• [PROBLEM DETAILS]
Please copy, exactly as they appear below, the lines from the one containing "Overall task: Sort" through the one containing "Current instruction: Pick".

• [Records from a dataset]
——————————

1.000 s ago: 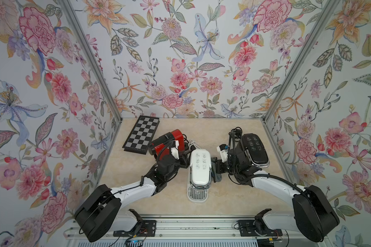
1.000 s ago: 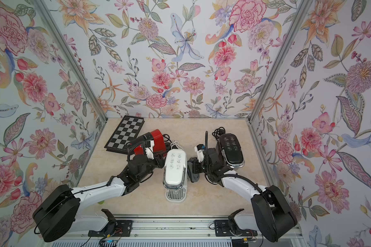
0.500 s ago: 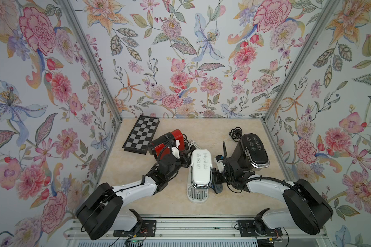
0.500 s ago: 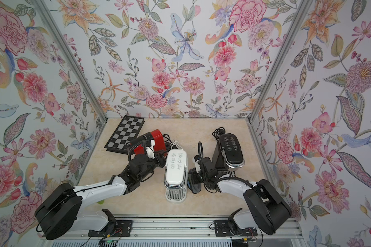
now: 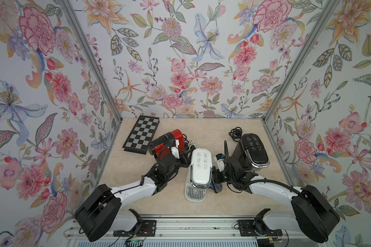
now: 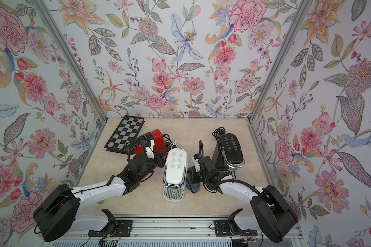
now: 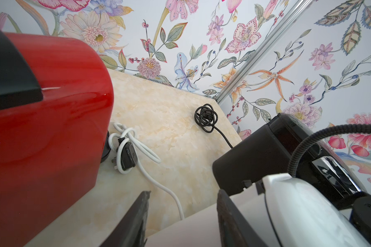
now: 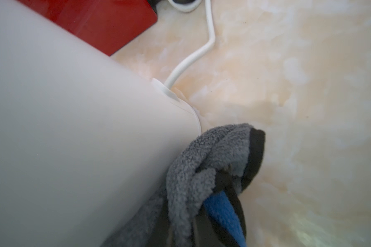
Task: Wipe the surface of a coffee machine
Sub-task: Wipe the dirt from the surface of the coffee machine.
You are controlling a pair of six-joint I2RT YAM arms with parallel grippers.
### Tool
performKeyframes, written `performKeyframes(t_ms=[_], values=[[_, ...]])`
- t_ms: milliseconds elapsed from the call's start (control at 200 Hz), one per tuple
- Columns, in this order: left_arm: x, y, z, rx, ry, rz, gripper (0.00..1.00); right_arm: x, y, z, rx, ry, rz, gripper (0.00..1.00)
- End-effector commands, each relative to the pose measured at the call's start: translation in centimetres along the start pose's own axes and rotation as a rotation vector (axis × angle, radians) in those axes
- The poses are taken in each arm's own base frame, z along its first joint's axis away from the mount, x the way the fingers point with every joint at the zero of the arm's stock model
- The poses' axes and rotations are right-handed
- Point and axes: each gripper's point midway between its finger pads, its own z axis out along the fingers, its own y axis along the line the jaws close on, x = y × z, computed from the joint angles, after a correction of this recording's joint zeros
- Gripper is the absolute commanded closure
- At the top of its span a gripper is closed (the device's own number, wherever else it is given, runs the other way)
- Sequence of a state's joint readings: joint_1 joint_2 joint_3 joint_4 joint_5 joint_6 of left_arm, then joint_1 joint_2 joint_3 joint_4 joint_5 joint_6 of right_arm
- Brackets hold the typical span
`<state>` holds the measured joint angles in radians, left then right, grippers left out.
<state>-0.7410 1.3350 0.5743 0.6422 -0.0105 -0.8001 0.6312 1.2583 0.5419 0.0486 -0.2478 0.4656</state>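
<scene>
Mid-table, white coffee machine sits between red coffee machine and black coffee machine; bare room only at front edge and back wall. Right gripper clamped on grey-blue cloth, pressed to white machine's black-machine-facing side; left gripper jaws apart by its rear, fingertips hidden in both top views.

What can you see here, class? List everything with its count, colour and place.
glossy red coffee machine: one, red, rear left
white plastic coffee machine: one, white, centre
black coffee machine: one, black, right
checkered chessboard: one, black-grey, back left
coiled white cord: one, white, behind white machine
coiled black cord: one, black, behind black machine
fluffy cloth: one, grey-blue, against white machine's side
marbled tabletop: one, beige, underneath
left hand: one, black, open, between red and white machines
right hand: one, black, gripping cloth
</scene>
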Motion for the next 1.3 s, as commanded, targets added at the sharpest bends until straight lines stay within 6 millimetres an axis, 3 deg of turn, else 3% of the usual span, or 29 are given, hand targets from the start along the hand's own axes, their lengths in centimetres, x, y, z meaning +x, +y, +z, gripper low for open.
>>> performKeyframes(t_ms=[0, 240, 355, 525, 826, 966, 1096, 1296], values=[[3.5, 0.0, -0.5, -0.007, 0.120, 0.052, 0.47, -5.6, 5.1, -3.4, -0.183, -0.159, -0.030, 0.97], [3.1, 1.9, -2.5, -0.089, 0.099, 0.080, 0.46, -8.7, 7.5, -7.4, -0.232, -0.273, -0.056, 0.95], [2.8, 2.2, -2.9, -0.105, 0.089, 0.080, 0.45, -9.4, 7.8, -7.7, -0.233, -0.290, -0.066, 0.94], [3.5, 2.2, -2.6, -0.093, 0.111, 0.074, 0.45, -8.2, 6.3, -5.3, -0.191, -0.236, -0.054, 0.94], [4.5, 1.8, -2.2, -0.053, 0.134, 0.048, 0.45, -3.0, 2.9, 1.2, -0.163, -0.093, 0.012, 0.95], [4.7, 2.1, -2.6, -0.057, 0.131, 0.046, 0.45, -1.5, 2.1, 3.1, -0.157, -0.045, 0.019, 0.95], [4.8, 2.4, -3.1, -0.067, 0.133, 0.046, 0.45, -2.2, 1.8, 3.7, -0.158, -0.035, 0.001, 0.95], [5.0, 3.0, -3.6, -0.095, 0.138, 0.053, 0.45, -7.0, 3.1, 1.9, -0.237, -0.073, -0.024, 0.95]])
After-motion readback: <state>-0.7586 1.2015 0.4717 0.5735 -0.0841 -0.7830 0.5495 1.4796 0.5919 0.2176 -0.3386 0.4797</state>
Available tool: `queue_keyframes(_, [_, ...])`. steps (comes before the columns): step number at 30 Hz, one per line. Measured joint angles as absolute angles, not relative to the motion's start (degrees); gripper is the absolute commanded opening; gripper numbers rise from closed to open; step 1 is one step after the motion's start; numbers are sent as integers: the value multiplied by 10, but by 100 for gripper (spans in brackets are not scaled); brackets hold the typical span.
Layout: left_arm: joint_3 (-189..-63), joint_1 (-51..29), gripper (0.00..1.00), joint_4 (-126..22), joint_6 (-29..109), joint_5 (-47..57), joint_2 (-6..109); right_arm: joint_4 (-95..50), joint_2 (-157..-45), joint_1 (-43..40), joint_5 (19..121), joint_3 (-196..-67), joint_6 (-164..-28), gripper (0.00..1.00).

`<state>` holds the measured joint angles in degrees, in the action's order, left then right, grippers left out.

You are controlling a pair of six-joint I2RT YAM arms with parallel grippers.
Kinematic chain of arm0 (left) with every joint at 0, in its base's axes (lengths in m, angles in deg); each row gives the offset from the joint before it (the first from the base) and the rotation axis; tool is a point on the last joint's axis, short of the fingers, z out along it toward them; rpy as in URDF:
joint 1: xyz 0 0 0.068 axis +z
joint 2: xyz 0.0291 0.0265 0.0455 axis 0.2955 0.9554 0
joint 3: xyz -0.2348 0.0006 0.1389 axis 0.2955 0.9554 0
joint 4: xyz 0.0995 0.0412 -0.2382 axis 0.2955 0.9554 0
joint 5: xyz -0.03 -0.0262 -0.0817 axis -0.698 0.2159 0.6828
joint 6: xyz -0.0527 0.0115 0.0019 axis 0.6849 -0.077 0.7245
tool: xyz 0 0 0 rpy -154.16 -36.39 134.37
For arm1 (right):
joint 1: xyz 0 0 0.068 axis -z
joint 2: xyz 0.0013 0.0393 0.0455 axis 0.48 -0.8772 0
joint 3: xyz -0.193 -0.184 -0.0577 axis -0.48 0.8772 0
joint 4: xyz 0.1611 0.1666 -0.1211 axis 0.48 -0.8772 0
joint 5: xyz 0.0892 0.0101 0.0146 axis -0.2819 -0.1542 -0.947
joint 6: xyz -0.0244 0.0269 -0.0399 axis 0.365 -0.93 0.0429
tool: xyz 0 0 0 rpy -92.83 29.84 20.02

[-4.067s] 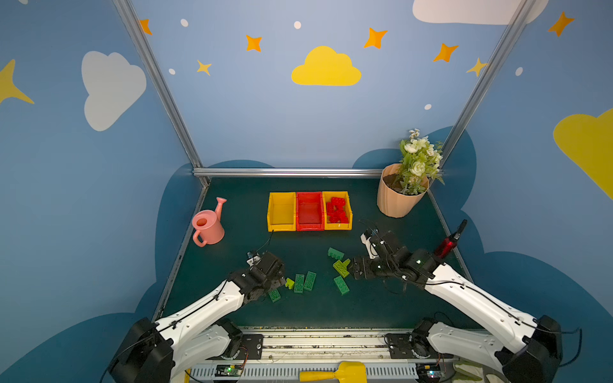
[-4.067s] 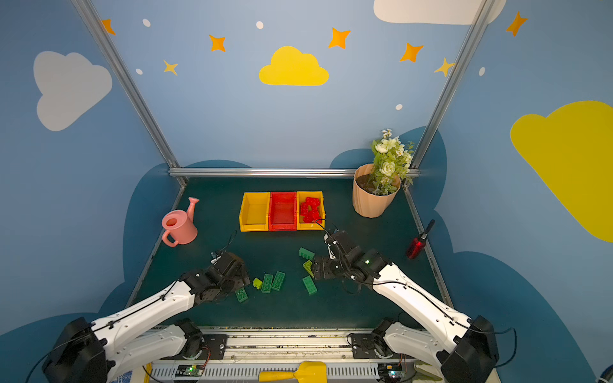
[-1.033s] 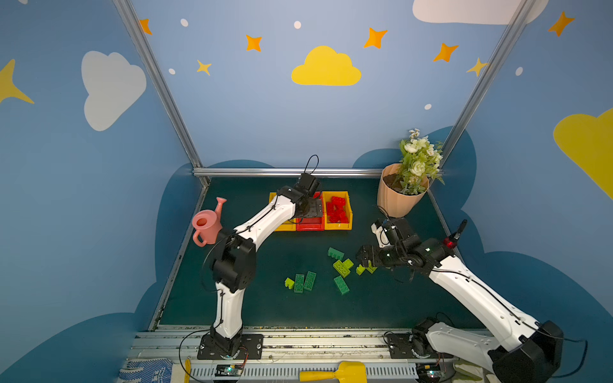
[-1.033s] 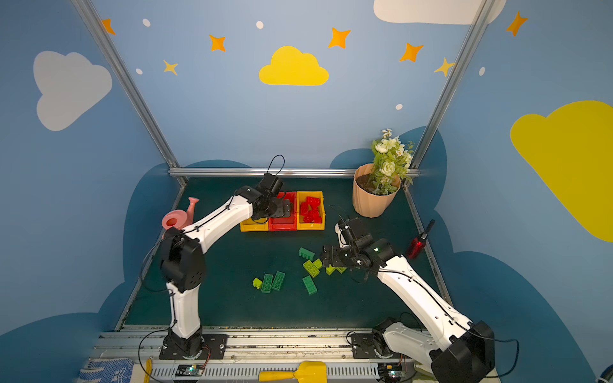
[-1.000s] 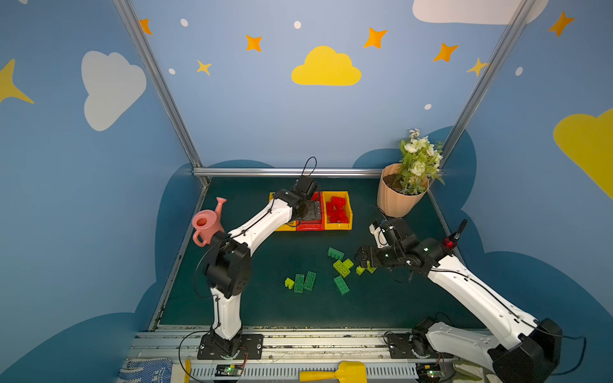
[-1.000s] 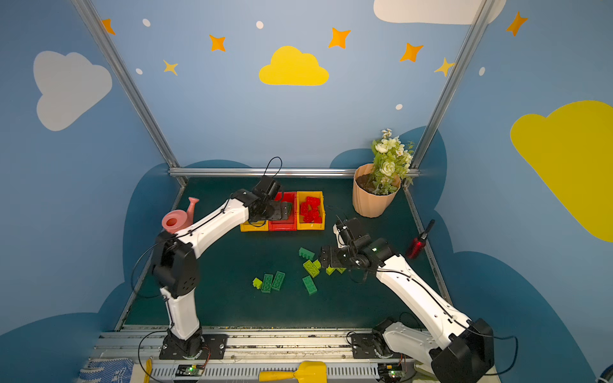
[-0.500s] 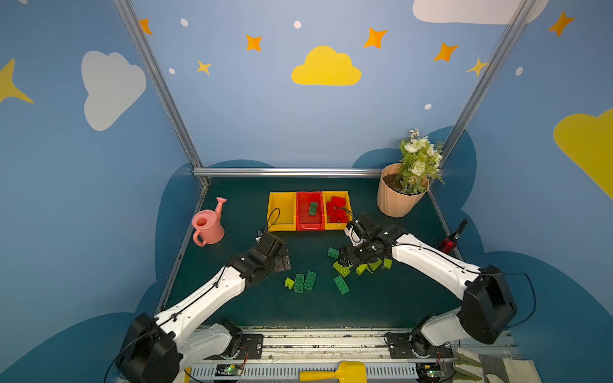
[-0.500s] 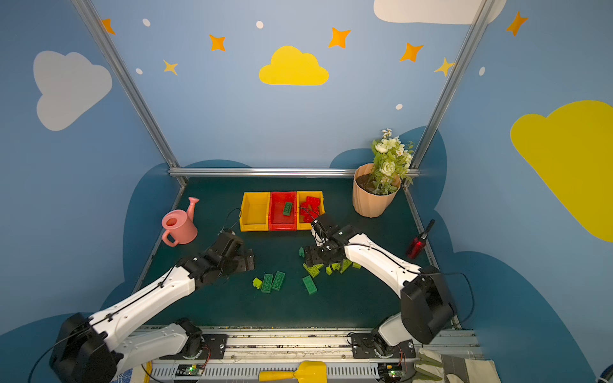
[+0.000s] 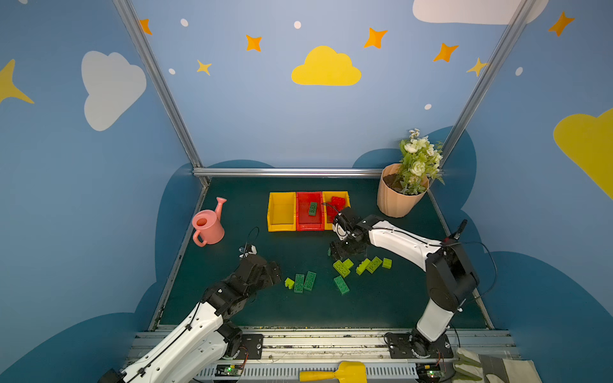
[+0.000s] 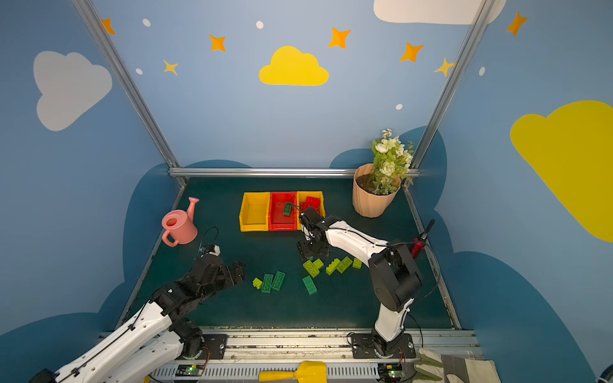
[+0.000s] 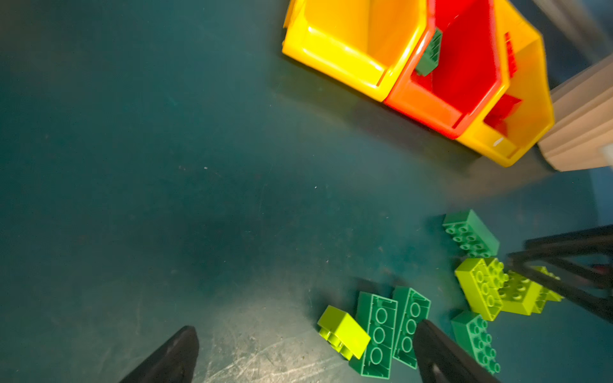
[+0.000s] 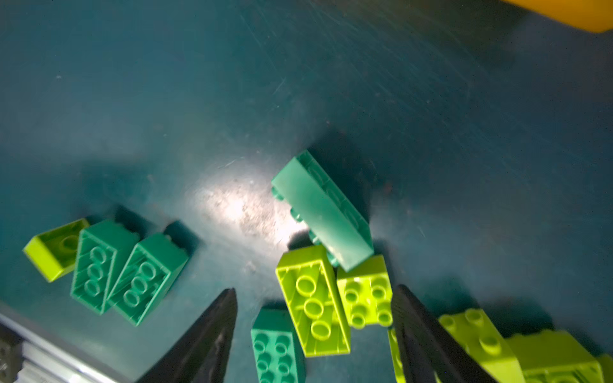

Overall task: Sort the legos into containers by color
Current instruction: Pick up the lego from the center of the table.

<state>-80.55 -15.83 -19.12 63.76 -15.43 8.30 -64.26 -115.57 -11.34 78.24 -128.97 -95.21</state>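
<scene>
Right gripper (image 12: 315, 290): fingers (image 12: 212, 341) part-way apart and gripping nothing. They straddle two lime green bricks (image 12: 313, 298) lying side by side, and a tilted dark green brick (image 12: 321, 212) rests on their far ends. Risk, as I judge it: closing here pinches both limes at once or catches only an edge, and the leaning brick gets tipped or dragged along, mixing colours. Left gripper (image 11: 305, 326): spread wide and empty, low over a small lime brick (image 11: 343, 331) and a dark green pair (image 11: 391, 328). In a top view the loose legos lie mid-table, with the bins at about 11 o'clock from them: an empty yellow bin (image 9: 281, 227), a red bin (image 9: 310, 228) holding a single dark green piece (image 9: 312, 209), and a right yellow bin (image 9: 347, 196) holding red bricks (image 9: 337, 202). The right wrist overhangs that bin's front. Flower pot (image 9: 394, 205) at 1 o'clock, pink watering can (image 9: 207, 228) at 10, red-and-black tool (image 9: 457, 232) at 2; none looks to block the carry.
</scene>
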Motion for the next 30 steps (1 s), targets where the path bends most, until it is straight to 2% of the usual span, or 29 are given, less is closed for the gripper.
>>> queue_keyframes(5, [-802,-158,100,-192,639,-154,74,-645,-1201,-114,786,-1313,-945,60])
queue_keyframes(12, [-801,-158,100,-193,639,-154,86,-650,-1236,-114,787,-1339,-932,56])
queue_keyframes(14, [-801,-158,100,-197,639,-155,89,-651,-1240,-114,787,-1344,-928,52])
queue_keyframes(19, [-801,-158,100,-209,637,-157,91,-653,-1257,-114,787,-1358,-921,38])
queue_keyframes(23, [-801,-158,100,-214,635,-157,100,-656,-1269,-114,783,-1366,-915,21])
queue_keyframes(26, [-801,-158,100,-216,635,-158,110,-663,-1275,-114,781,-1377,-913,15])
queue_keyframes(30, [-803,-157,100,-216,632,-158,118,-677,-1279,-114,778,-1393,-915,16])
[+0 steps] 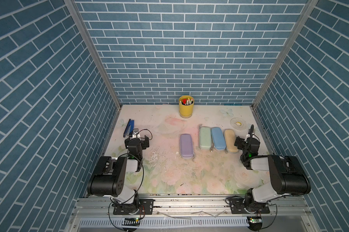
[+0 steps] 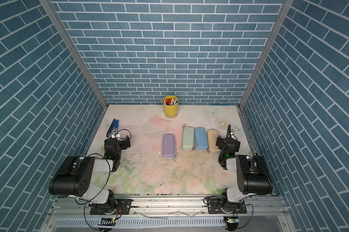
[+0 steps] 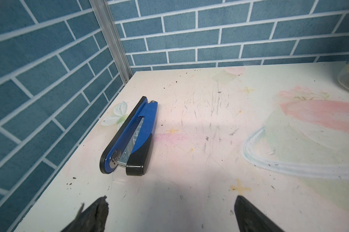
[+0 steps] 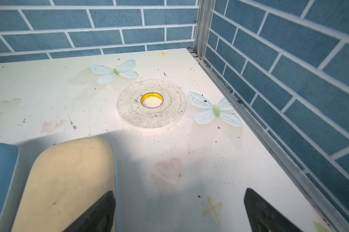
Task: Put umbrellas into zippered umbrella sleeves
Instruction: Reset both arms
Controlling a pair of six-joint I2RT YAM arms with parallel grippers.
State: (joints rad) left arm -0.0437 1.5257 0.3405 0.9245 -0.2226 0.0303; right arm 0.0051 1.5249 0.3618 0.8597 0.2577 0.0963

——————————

• [OUTPUT OF THE EXERCISE]
Overall task: Sort the legos into containers by color
Current instruction: Pick up the lego from the center of the table.

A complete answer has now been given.